Las señoritas de compañía y Nicolás Redondo
Los sindicatos han pasado de consolidar la democracia a trabajar a sueldo de Sánchez, como meros sicarios de sus peores ideas
Nicolás Redondo padre se ha muerto sin aprecio alguno de la UGT, y viendo cómo a su espléndido hijo intentó expulsarlo el PSOE, aunque a ambas organizaciones les iría mejor con ellos, si atendieran aún al objeto social fundacional: defender a los trabajadores y pelear por una igualdad real, en los dos casos sin necesidad de inventarse falsos enemigos.
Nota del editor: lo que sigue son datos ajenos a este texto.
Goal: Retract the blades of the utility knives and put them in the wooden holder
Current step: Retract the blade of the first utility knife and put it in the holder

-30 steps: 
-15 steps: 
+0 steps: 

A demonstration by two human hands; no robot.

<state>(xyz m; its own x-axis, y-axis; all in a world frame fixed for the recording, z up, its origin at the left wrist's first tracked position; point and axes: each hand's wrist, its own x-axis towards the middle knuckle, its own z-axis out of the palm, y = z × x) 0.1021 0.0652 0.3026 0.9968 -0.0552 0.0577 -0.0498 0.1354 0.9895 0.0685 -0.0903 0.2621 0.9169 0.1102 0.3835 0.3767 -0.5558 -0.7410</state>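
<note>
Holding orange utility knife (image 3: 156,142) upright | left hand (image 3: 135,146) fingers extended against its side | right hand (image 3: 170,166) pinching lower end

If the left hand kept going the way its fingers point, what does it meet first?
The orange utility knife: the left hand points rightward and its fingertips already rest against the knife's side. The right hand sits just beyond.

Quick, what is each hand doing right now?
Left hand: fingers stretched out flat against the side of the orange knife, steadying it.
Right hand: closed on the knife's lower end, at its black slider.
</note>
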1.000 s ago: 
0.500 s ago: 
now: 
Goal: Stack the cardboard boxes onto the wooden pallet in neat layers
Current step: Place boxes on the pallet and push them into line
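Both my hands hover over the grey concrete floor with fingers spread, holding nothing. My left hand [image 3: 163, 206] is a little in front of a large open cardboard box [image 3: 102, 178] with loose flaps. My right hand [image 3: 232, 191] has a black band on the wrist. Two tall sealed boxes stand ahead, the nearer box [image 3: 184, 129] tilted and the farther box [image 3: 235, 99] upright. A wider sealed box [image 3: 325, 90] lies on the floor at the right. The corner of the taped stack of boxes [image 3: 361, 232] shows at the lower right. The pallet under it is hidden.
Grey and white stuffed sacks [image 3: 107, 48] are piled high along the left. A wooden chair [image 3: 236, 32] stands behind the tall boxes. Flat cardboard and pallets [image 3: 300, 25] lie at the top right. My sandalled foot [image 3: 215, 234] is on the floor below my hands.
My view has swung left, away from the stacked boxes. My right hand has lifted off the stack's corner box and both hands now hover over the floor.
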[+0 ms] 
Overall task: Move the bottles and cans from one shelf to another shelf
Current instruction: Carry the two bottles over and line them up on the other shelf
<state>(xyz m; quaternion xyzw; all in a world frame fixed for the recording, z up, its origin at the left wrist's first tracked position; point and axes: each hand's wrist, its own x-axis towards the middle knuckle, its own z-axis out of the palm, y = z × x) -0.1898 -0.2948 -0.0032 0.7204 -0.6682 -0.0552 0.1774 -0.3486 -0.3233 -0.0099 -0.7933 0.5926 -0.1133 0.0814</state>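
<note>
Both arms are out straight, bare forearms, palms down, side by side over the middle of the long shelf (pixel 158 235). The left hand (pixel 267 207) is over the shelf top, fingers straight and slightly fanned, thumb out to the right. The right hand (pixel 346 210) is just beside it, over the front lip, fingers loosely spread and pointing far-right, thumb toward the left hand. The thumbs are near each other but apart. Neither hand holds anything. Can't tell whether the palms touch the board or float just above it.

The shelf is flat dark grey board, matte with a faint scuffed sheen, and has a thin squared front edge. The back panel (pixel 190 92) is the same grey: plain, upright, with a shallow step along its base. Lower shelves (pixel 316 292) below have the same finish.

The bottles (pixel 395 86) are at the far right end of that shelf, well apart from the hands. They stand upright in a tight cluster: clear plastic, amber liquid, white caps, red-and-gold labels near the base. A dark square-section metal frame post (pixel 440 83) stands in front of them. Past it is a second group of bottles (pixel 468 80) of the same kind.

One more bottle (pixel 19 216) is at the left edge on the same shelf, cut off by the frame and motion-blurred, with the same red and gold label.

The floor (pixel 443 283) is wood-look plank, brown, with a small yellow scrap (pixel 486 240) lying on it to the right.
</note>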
El sindicato y su partido son hoy meros negocios con una carcasa, unas siglas y un logo que remiten a mi abuelo Buenaventura Naranjo, más conocido por Julio, que tuvo que borrar su nombre y romper sus carnés al terminar la Guerra Civil; pero en realidad se ubican en latitudes sicilianas.
La historia de la izquierda española está tan inflada como su ley de memoria histérica, y en realidad se escribe más entre el abuso y la desaparición que entre la resistencia heroica y la clandestinidad: o daban golpes como el de Largo Caballero o se quitaban del mapa con Franco, con las honrosas excepciones de quienes creían en la República pero no en la Revolución o lucharon, dignamente, por instaurar una democracia bien distinta a la hoy mitificada de los años 30.
El día que entendamos que la única manera de rematar la Transición es entender que el Alzamiento fue un exceso a otro exceso, la imposición por la fuerza de una República y el asedio que luego sufrió del populismo y del separatismo, estaremos más cerca de acabar con esa clase de politiquilla que juega eternamente el partido de vuelta de la Guerra Civil.
Entre esas excepciones estuvo Nicolás Redondo, como Marcelino Camacho o Felipe González, e incluso Luis Gómez Llorente, un filósofo marxista que me dio clase en BUP e intentó, ya en 1979, que el PSOE no abrazara la socialdemocracia prescrita por Felipe cinco años antes, en Suresnes.
Todos ellos, a su manera, tendieron puentes, dignificaron su función, pusieron tiritas en las heridas y ayudaron a construir un edificio constitucional donde cabían todos porque todos, en lo sustantivo, conocían el doloroso pasado y entendían las reglas del juego.
Redondo y Camacho se llaman hoy Álvarez y Sordo, como Felipe se ha convertido en Sánchez, en una metamorfosis similar a la de Gregorio Samsa en el libro de Kafka: todos ellos despertaron y de repente eran insectos.
Pero a diferencia del original, que fue arrinconado, se han hecho con los mandos en la familia, para convertirla en una Sociedad Limitada con una cuenta de resultados inversamente proporcional al empobrecimiento social que dejan.
Los sindicatos, hoy, son señoritas de compañía del presidente, con fajos de billetes en las mesitas de noche, a cambio de cinco minutos de placer y cinco años de silencio: están para mentir con los datos reales del paro; para saquear a pachas el erario en nombre de unos servicios públicos desvencijados por su rapiña ociosa; para aplicar políticas reaccionarias y proteccionistas incompatibles con el mundo moderno; para sostener un falso enfrentamiento maniqueo a pie de calle y para blanquear todos los desmanes que su madame perpetra con lo peor de cada casa política.
Nicolás Redondo le montó una huelga general a Felipe, cuando estaba activo. Y sus tristes herederos se las siguen montando al fantasma de Rajoy, mientras cogen todas las pancartas mano a mano con Junqueras, Otegi y, si se lo dice Sánchez, con el Carnicero de Milwaukee, que allí puede haber un escaño en disputa.
Si levantara la cabeza Azaña, correría a boinazos a Sánchez. Pero si lo hiciera Redondo, se volvería a su tumba al ver qué tipo de escort de lujo van por ahí disfrazados de currelas, aunque la última vez que dieran palo al agua les remuneraran en maravedíes.